Seriously, I haven’t changed my views 180 degrees since yesterday, but I have changed them about 90 degrees.

1.  I still feel the ACA wording was ambiguous.  This probably reflects its size, the way it was rushed through after Scott Brown was elected, and the fact that early in the process most people assumed states would set up the exchanges.  (This article from 2012 discusses its ambiguity, as well as the intent of the drafters.)

2.  I still think the intent was to provide subsidies via the federal exchange.

So why have I somewhat changed my mind?  I don’t think I can continue to claim the courts were engaged in their typical overreach.  There are too many arguments on both sides.  It seems to me now that judges on both sides of the split decision had good arguments.

And commenters raised some issues that I found appealing:

1.  I hate ultra-long bills like Sarbanes-Oxley, Dodd-Frank and the ACA.  Complexity makes for bad governance.  So there is an argument that the Dems are paying the price for their belief in complexity.  The bill was so big they were not careful in drafting it.  Of course that’s not really reason enough to gut the bill.  But it’s an argument I find appealing.

2.  Another argument from commenters (and Tyler Cowen and Ross Douthat) is that it makes sense for courts to interpret laws literally, and then the Congress can change the language if there is a problem.  Now in this case the peculiarities of America politics makes that unlikely, at least in the near future.  But that merely shows the danger of trying to force through major changes in social policy with razor thin margins, and zero support from the other side.  (BTW, both parties have become much more extreme in recent years, so both are to “blame.”  The GOP probably fell further, but with the new Ryan proposal they show signs of having hit bottom and rebounding, whereas the Dems are still falling.  On the other hand if the GOP is serious about impeachment . . . )

3.  Look what happens when I try to help a liberal with whom I strongly disagree about everything. He undercuts me with a very weak response to the second set of revelations.  (He said “same answer.”)  That’s not the answer I would have given in that situation.  Do MIT profs ever do soul-searching?
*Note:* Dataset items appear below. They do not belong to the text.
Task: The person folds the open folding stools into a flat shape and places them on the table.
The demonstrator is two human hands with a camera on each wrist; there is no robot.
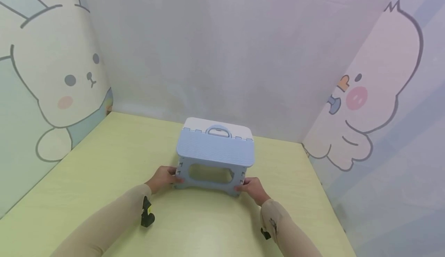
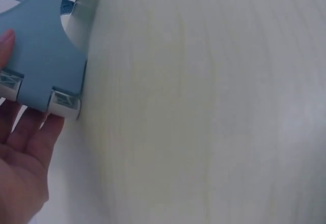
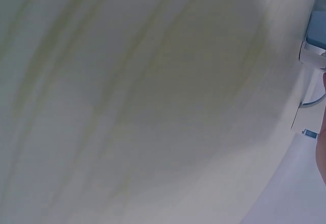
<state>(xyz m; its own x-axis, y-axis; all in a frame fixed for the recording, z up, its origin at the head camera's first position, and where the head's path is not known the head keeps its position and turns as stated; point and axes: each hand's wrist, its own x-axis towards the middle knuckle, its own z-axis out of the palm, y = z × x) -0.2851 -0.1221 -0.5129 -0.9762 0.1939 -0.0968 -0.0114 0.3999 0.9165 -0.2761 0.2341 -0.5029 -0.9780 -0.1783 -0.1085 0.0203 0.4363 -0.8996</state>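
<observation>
A blue and white folding step stool (image 1: 215,147) stands unfolded on the table, its handle loop on top near the white rear half. My left hand (image 1: 163,178) grips the lower left side of the stool, thumb on the blue front panel. In the left wrist view, that hand's fingers (image 2: 43,137) curl behind the hinged edge of the panel. On the opposite side, my right hand (image 1: 253,189) holds the lower right edge, thumb in front. The right wrist view catches only a sliver of that hand (image 3: 322,147) beside part of the stool (image 3: 317,30).
Underneath lies a pale yellow-green tabletop (image 1: 194,226). A plain pale curtain (image 1: 208,56) hangs behind it. Side panels carry a cartoon rabbit (image 1: 55,75) at left and a cartoon duck (image 1: 379,83) at right. A black wrist device (image 1: 147,212) sits on the left sleeve.
</observation>
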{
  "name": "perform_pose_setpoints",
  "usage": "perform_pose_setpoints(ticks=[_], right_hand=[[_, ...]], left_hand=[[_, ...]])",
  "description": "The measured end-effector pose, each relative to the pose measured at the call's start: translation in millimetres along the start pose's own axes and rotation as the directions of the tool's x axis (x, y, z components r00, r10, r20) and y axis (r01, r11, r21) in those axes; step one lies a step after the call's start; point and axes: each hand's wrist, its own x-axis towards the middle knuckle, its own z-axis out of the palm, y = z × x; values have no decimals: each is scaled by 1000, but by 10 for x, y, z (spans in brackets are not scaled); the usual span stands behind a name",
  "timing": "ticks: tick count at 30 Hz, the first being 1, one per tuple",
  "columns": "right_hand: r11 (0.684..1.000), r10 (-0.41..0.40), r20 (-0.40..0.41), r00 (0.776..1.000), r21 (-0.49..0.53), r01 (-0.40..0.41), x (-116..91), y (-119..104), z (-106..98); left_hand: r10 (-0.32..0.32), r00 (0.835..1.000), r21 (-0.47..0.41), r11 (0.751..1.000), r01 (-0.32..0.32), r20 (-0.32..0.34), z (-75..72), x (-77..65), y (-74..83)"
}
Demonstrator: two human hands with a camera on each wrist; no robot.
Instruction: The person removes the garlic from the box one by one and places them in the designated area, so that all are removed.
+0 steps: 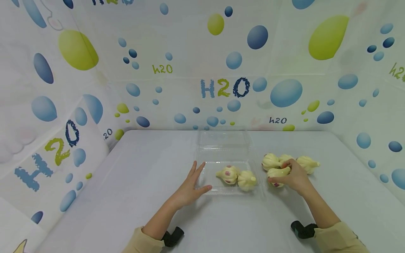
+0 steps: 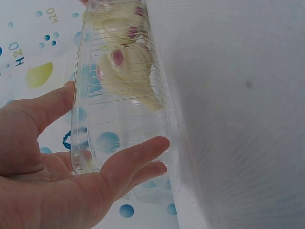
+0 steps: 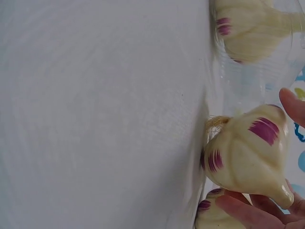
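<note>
A garlic bulb (image 3: 248,152) with purple streaks lies between the thumb and fingers of my right hand (image 1: 295,177), which grips it by the sides at the near edge of a small group. Across from it, my left hand (image 1: 190,189) rests at the left end of a clear plastic container (image 1: 209,175), its fingers spread and mostly straight. The left wrist view shows its thumb and fingertips against the container's rim and wall. Two garlic bulbs (image 1: 229,174) sit inside the container toward its right half.
Several more garlic bulbs (image 1: 307,164) lie on the white table (image 1: 142,168) beyond my right hand. The container's hinged lid (image 1: 223,140) is folded back behind it. A white backdrop (image 1: 190,42) with blue and green drops surrounds the table.
</note>
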Motion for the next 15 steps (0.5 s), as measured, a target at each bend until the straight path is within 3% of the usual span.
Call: perform_pose_setpoints(ticks=[6,15], right_hand=[[1000,27,15,1000,8,-27,-9,-31,-46],[999,16,-37,999,37,-15,-40,-74,-137]], left_hand=[[0,1000,-3,1000,0,-1,3,3,-4],[-8,1000,-4,1000,8,-1,7,7,-10]])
4.  Perhaps the Dems are weaker on the time inconsistency front than I am.  If I had used subsidies as a club for the states to set up exchanges, I’d sure as hell carry through with the threat.  On the other hand this is the administration that drew a “red line” in the sand with Syria and chemical weapons, so who knows?  And I’m a bit on the stubborn side.

It’s now clear to me that this is not just another case of judicial overreach, but rather a very complex set of factors that are unlikely to ever again come together in exactly the same way.

I’d like to thanks Megan McArdle for providing me with some useful information.

Gun control and Haldig

There are two views on gun control.  Those who study original intent believe that the Second Amendment applies to individuals. That’s clearly what the founders intended.  (Read Joyce Malcolm for the historical background of the 2nd Amendment.)  Those who focus on the precise wording of the amendment are split, but some believe it only applies to citizens who are members of the National Guard.  (I don’t buy that interpretation, but my views are not relevant here.)

So we can assume that when and if Haldig is appealed to the Supreme Court, all the liberal justices who tend to uphold gun control laws will look at the precise wording of the ACA, and deny subsidies to people who purchased insurance through federal exchanges.  And all the conservative justices who often strike down gun control laws will look to Congressional intent, and uphold the subsidies.

I can hardly wait to see the Supreme Court implement the “judicial philosophy” of each member in the Haldig case!  Fortunately the members of the Supreme Court do not let personal political preferences interfere with their decisions.  Shame on you if you expect a split vote based on personal political preferences.